- Leagues: Türkiye Basketbol Ligi
- Founded: 2021; 4 years ago
- Arena: Bodrum Spor Salonu
- Capacity: 1,000
- Location: Bodrum, Muğla, Turkey
- Team colors: Orange, blue
- President: Dağlarca Çağlar
- Head coach: Erhan Ernak
- Ownership: Çağdaş Holding
- 2023–24 position: BSL, 15th of 16
- Championships: 1 Turkish First League
- Website: Link

= Çağdaş Bodrumspor =

Çağdaş Bodrumspor, is a Turkish professional basketball club based in Bodrum. The club plays in the Basketbol Süper Ligi (BSL), the highest level of basketball in Turkey.

==History==
At the beginning of the 2020–21 season, a group of businesspeople from Bodrum made efforts to participate in the Turkish Basketball League by purchasing the competitive rights of an existing sports club. Discussions were held with Bandırma Kırmızı and Global Connect Travel Düzce in this regard, but no result was achieved. At the beginning of the 2021–22 season, Çağdaş Bodrumspor was established solely with the capital of Çağdaş Holding, and the club started its activities by participating in the Turkish Basketball Second League.

The club, setting short-term goals of promotion to the Basketball Super League and long-term goals of participating in European tournaments, reached an agreement with Polat Kaya as the head coach, while Erkan Veyseloğlu became the club's first contracted player in its history. The team played its first match against Çorlu Belediyespor on November 7, 2021, securing a victory. However, consecutive defeats in the fourth and fifth weeks led to a change in the head coach, and Serhan Aydanarığ was appointed in December. At the end of the season, the team finished in second place and was promoted to the Turkish Basketball First League.

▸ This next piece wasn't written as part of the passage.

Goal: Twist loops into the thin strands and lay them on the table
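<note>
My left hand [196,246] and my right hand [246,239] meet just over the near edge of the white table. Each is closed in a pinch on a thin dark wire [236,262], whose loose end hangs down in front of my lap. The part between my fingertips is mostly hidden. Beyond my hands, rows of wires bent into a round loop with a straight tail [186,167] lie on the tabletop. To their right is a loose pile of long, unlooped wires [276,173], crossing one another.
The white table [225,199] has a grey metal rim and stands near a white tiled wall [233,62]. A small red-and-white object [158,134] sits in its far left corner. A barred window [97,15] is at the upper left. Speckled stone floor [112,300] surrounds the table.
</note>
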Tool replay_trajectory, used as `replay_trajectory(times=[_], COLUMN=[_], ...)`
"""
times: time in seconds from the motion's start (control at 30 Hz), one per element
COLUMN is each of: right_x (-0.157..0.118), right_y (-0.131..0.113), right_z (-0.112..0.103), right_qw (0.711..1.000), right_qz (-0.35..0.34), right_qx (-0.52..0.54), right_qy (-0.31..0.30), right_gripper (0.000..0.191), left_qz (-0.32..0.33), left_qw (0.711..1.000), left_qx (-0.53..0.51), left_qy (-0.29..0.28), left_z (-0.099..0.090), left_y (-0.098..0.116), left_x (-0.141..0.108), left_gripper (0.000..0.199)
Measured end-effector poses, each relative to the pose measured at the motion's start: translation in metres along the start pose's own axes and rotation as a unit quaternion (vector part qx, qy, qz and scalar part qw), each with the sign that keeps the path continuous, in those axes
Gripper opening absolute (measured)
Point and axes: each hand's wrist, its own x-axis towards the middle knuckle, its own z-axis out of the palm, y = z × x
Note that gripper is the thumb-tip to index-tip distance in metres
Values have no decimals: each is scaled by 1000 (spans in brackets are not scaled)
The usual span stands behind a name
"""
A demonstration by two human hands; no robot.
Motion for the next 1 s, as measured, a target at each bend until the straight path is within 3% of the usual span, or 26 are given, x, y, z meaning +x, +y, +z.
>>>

Before the 2022–23 season, the club made changes to its emblem, which was used during the 2021–22 season. The club also established its youth organization and reached the semi-finals in the Men's Federation Cup, which it participated in for the first time this season. They completed the same season as league champions and were promoted to the Basketball Super League.